Strait of Hormuz Tensions: Impact on Global Oil Supply and Prices
- Oil prices have remained relatively stable despite a 100-day closure of the Strait of Hormuz because lost Gulf oil exports are smaller than initial market forecasts and "dark"...
- Traders and shippers report that the volume of oil lost from Gulf exports is far smaller than analysts originally estimated, according to Reuters.
- The lack of a price surge is attributed to a shift in how oil is moving out of the region.
Oil prices have remained relatively stable despite a 100-day closure of the Strait of Hormuz because lost Gulf oil exports are smaller than initial market forecasts and “dark” oil shipments have increased, according to reports from Reuters and Bloomberg. The closure, which began approximately March 6, 2026, has not triggered the expected price surge due to a combination of clandestine shipping and lower-than-anticipated export losses.
Traders and shippers report that the volume of oil lost from Gulf exports is far smaller than analysts originally estimated, according to Reuters. This discrepancy suggests that the global market has absorbed the disruption more effectively than predicted during the early stages of the blockade.
Why haven’t oil prices spiked during the closure?
The lack of a price surge is attributed to a shift in how oil is moving out of the region. Bloomberg reports that shipowners are seeing a swell in “dark” oil flows.
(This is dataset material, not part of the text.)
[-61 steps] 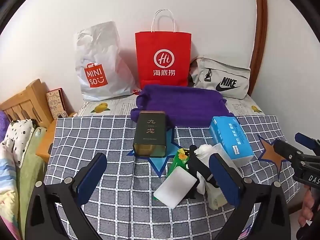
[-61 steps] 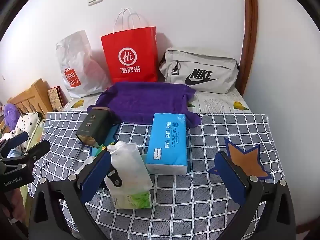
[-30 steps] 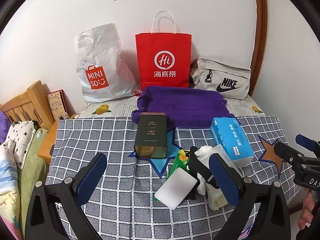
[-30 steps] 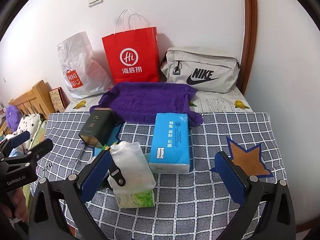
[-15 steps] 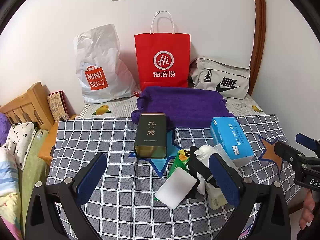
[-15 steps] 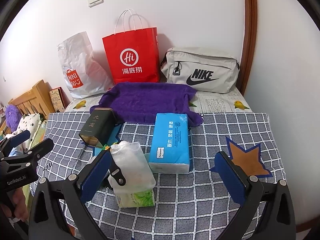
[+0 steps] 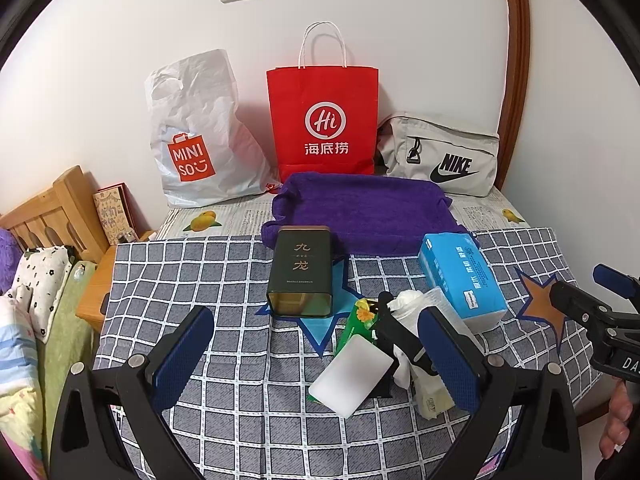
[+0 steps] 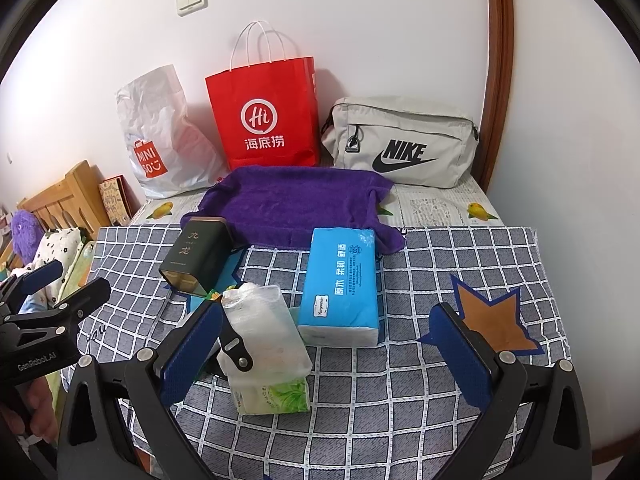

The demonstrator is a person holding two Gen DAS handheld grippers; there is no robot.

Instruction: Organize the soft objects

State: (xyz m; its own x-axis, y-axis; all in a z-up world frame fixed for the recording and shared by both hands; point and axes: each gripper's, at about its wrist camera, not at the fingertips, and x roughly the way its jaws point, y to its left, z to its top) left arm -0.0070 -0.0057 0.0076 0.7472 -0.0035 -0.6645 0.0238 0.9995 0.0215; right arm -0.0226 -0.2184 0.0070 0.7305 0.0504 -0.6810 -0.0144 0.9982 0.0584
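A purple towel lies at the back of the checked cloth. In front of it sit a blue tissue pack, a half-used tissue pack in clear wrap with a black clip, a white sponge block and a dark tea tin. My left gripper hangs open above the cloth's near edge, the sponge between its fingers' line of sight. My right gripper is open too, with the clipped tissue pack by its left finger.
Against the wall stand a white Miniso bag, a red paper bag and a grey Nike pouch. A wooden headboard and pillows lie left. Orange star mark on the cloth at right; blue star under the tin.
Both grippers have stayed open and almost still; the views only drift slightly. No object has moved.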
These are shipments that bypass official tracking systems and regulatory oversight to move crude despite the official closure of the waterway.
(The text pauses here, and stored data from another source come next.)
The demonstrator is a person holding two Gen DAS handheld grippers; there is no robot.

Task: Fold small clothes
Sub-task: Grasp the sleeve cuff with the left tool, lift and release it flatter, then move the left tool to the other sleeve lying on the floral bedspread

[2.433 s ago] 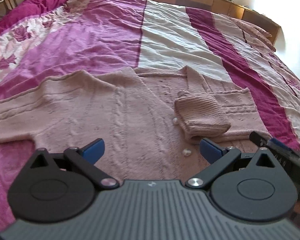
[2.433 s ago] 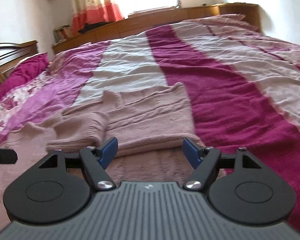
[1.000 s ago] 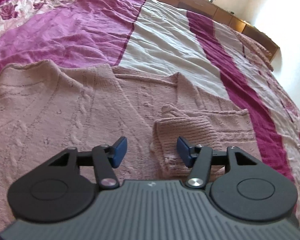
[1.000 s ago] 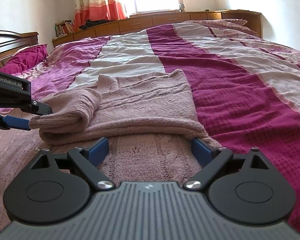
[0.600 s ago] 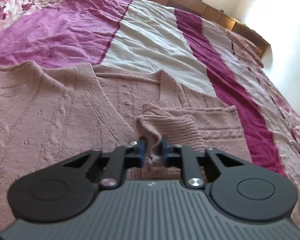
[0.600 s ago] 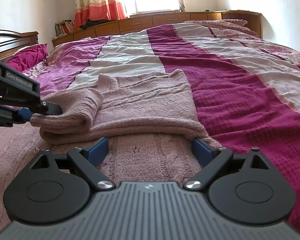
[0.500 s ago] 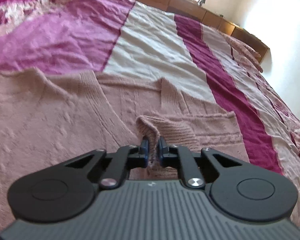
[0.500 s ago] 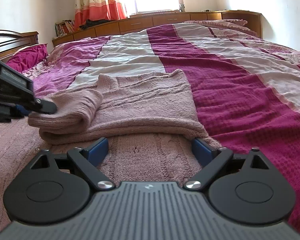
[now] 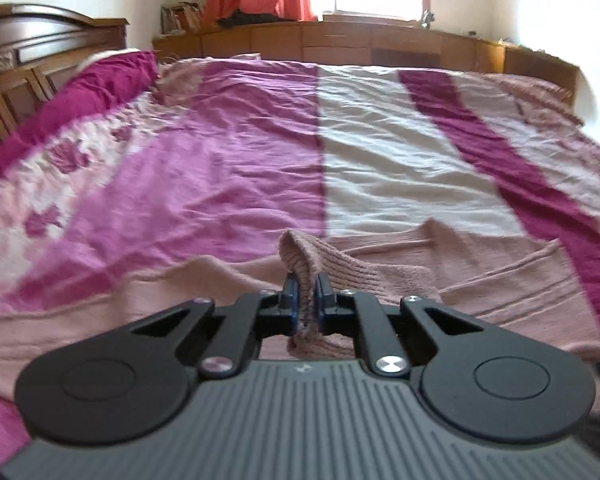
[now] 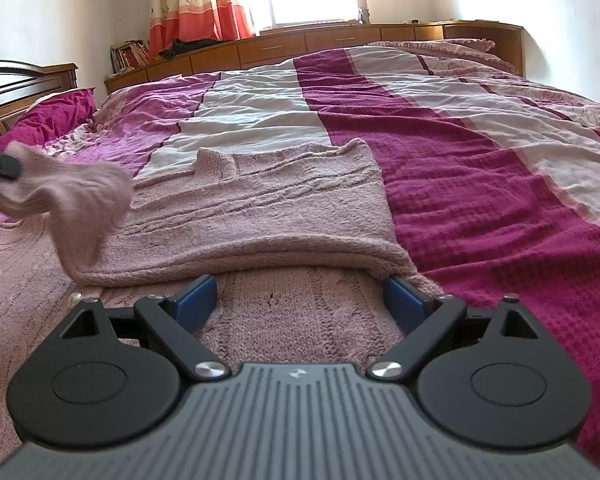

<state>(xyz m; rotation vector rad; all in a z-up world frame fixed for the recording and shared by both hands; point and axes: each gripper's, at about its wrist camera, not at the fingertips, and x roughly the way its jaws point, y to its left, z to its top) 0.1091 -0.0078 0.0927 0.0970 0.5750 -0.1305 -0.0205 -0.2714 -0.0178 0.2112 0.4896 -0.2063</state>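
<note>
A dusty-pink knitted cardigan [image 10: 260,208] lies spread on the bed, its right side folded over the body. My left gripper [image 9: 305,300] is shut on the ribbed cuff of the sleeve [image 9: 320,258] and holds it lifted above the garment. In the right wrist view that raised sleeve [image 10: 80,192] hangs at the far left, blurred, with the left gripper's tip [image 10: 0,166] at the frame edge. My right gripper [image 10: 300,300] rests low on the knit near the folded edge, open, with only flat fabric between its blue pads.
The bedspread [image 9: 360,152] is striped in purple, white and dark magenta. A dark wooden headboard [image 9: 28,68] and magenta pillow [image 9: 100,88] are at the left. Wooden cabinets [image 10: 320,44] run under the window beyond the bed.
My left gripper closed on the sleeve cuff and then rose with it, tilting up so the far wall shows. The sleeve has come off the folded panel. The right gripper has kept still.
</note>
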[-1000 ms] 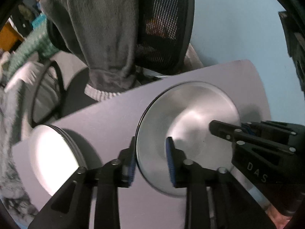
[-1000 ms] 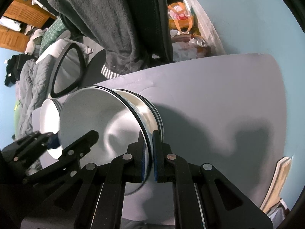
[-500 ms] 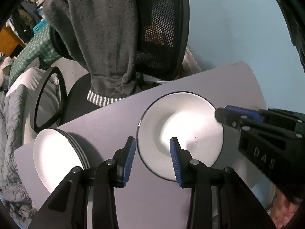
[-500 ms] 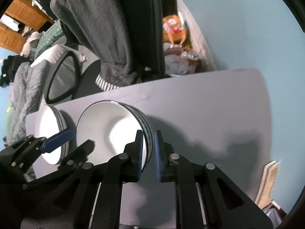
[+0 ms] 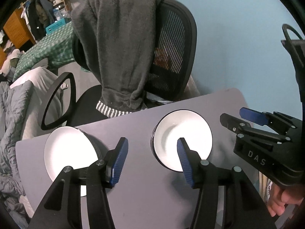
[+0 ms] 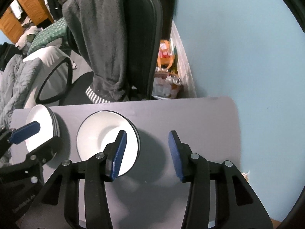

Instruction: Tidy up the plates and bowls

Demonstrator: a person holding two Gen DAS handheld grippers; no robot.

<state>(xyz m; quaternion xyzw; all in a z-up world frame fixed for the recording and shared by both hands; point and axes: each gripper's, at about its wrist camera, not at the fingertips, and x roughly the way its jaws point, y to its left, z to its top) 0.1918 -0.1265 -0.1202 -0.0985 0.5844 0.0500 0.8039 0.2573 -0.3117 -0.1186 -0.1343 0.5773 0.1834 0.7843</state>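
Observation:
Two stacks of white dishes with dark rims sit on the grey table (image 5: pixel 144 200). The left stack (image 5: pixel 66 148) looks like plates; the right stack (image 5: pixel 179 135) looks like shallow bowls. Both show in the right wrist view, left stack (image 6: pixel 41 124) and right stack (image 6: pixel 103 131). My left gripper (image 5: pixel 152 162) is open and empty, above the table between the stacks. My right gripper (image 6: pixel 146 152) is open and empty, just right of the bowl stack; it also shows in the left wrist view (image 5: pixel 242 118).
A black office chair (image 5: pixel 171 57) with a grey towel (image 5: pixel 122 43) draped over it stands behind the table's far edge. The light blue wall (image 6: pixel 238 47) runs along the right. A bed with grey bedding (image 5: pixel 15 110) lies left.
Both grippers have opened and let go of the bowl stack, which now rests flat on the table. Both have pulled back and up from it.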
This clandestine activity has created a shadow supply chain that mitigates the impact of the blocked strait. While official channels remain restricted, the increased volume of untracked tankers has prevented a severe supply crunch that would typically drive prices higher.
The market’s reaction contrasts sharply with the initial expectations detailed by WIRED, which noted that the 100-day duration of the closure should have theoretically pushed prices to record highs. The Reuters data on lower-than-expected export losses provides the quantitative explanation for this market resilience.
How has U.S. intervention affected oil flow?
Military and logistical support from the United States has failed to restore significant commercial traffic to the strait. The New York Times reports that very little oil has actually gone through the Strait of Hormuz, despite ongoing U.S. efforts to secure the passage.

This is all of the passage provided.